What the task requires: Please print the full listing exactly.

Data excerpt:
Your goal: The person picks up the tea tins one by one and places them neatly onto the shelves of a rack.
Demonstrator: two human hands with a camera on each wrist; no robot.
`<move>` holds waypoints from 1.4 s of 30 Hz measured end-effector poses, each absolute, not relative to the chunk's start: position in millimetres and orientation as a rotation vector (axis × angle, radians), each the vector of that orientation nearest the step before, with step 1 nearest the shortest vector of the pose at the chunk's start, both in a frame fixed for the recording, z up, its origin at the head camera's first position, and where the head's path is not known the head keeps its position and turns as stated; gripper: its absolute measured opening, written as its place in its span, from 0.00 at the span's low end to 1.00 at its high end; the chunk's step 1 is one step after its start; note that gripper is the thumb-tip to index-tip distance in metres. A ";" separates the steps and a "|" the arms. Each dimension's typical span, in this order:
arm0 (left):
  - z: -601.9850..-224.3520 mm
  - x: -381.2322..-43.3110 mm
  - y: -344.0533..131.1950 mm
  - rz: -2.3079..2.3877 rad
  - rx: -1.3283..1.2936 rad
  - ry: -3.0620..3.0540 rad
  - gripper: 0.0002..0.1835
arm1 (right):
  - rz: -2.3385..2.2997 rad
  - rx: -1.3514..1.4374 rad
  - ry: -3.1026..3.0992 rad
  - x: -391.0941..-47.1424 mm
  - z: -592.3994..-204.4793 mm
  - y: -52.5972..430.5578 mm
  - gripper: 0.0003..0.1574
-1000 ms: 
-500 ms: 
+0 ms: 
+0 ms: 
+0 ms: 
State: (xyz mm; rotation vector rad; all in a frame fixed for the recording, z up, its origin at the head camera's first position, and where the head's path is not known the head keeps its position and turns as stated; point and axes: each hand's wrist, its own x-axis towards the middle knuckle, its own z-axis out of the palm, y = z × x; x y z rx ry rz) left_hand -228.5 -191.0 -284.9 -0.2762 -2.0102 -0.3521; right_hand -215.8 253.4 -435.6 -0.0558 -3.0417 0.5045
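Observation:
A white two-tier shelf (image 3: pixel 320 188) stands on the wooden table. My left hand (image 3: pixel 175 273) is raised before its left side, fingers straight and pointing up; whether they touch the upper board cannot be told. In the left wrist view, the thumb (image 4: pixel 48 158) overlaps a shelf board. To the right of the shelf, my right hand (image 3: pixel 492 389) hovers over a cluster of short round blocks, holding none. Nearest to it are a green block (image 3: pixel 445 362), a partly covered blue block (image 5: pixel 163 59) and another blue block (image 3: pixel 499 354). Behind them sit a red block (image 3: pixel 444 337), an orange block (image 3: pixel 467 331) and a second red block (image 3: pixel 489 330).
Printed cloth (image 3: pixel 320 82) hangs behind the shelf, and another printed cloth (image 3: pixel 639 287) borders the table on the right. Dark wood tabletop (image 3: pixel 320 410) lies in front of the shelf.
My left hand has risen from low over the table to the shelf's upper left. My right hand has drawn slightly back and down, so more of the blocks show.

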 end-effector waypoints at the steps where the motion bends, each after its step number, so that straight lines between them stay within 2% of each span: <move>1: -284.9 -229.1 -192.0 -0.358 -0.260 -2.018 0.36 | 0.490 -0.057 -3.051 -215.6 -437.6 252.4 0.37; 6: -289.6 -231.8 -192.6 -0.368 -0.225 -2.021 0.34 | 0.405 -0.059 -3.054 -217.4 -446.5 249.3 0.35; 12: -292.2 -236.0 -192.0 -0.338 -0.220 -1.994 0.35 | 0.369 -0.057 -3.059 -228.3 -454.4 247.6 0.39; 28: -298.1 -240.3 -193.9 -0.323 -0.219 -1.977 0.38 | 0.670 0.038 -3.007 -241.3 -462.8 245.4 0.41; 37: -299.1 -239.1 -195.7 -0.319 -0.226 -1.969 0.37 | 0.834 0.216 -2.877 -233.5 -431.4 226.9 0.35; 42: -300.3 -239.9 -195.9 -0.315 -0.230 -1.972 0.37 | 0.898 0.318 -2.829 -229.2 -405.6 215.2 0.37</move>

Task output:
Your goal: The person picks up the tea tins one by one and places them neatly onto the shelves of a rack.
Demonstrator: two human hands with a camera on each wrist; no robot.
`<move>` holds waypoints from 1.4 s of 30 Hz measured end-effector poses, each absolute, not relative to the chunk's start: position in millimetres and orientation as a rotation vector (axis × angle, radians), each the vector of that orientation nearest the step before, with step 1 nearest the shortest vector of the pose at the chunk's start, both in a frame fixed for the recording, z up, its origin at the head camera's first position, and where the head's path is not known the head keeps its position and turns as stated; gripper: its absolute measured opening, written as its place in its span, from 0.00 at the span's low end to 1.00 at its high end; the chunk's step 1 is one step after its start; note that gripper is the thumb-tip to index-tip distance in metres. A ";" separates the steps and a "|" the arms. Each dimension's typical span, in this order:
arm0 (left):
  - z: -601.9850..-224.3520 mm
  - x: -381.2322..-43.3110 mm
  - y: -344.0533..131.1950 mm
  - rz: -2.3079..2.3877 rad
  - rx: -1.3283..1.2936 rad
  - ry: -3.0620..3.0540 rad
  - gripper: 0.0002..0.1835
arm1 (right):
  - rz: -2.3385..2.2997 rad
  - rx: -1.3514..1.4374 rad
  - ry: -3.1026..3.0992 rad
  - x: -391.0941..-47.1424 mm
  - z: -592.3994..-204.4793 mm
  - y: -52.5972..430.5578 mm
  - gripper: 0.0003..0.1574
-1000 ms: 
-500 ms: 
+0 ms: 
+0 ms: 
+0 ms: 
State: (xyz mm; rotation vector rad; all in a frame fixed for the recording, z up, its origin at the head camera's first position, and where the head's path is not known the head keeps its position and turns as stated; point and axes: each hand's wrist, its own x-axis towards the middle knuckle, its own z-axis out of the palm, y = z × x; x y z rx ry rz) left_hand -228.5 -191.0 -284.9 -0.2762 -2.0102 -0.3521; right_hand -215.8 253.4 -435.6 -0.0558 -3.0417 0.5045
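Observation:
A white two-tier shelf (image 3: pixel 320 188) stands on the wooden table. My left hand (image 3: pixel 175 273) is raised before its left side, fingers straight and pointing up; whether they touch the upper board cannot be told. In the left wrist view, the thumb (image 4: pixel 48 158) overlaps a shelf board. To the right of the shelf, my right hand (image 3: pixel 492 389) hovers over a cluster of short round blocks, holding none. Nearest to it are a green block (image 3: pixel 445 362), a partly covered blue block (image 5: pixel 163 59) and another blue block (image 3: pixel 499 354). Behind them sit a red block (image 3: pixel 444 337), an orange block (image 3: pixel 467 331) and a second red block (image 3: pixel 489 330).
Printed cloth (image 3: pixel 320 82) hangs behind the shelf, and another printed cloth (image 3: pixel 639 287) borders the table on the right. Dark wood tabletop (image 3: pixel 320 410) lies in front of the shelf.
My left hand has risen from low over the table to the shelf's upper left. My right hand has drawn slightly back and down, so more of the blocks show.
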
 end-effector waypoints at the steps where the motion bends, each after its step number, so that straight lines between them stay within 2% of each span: <move>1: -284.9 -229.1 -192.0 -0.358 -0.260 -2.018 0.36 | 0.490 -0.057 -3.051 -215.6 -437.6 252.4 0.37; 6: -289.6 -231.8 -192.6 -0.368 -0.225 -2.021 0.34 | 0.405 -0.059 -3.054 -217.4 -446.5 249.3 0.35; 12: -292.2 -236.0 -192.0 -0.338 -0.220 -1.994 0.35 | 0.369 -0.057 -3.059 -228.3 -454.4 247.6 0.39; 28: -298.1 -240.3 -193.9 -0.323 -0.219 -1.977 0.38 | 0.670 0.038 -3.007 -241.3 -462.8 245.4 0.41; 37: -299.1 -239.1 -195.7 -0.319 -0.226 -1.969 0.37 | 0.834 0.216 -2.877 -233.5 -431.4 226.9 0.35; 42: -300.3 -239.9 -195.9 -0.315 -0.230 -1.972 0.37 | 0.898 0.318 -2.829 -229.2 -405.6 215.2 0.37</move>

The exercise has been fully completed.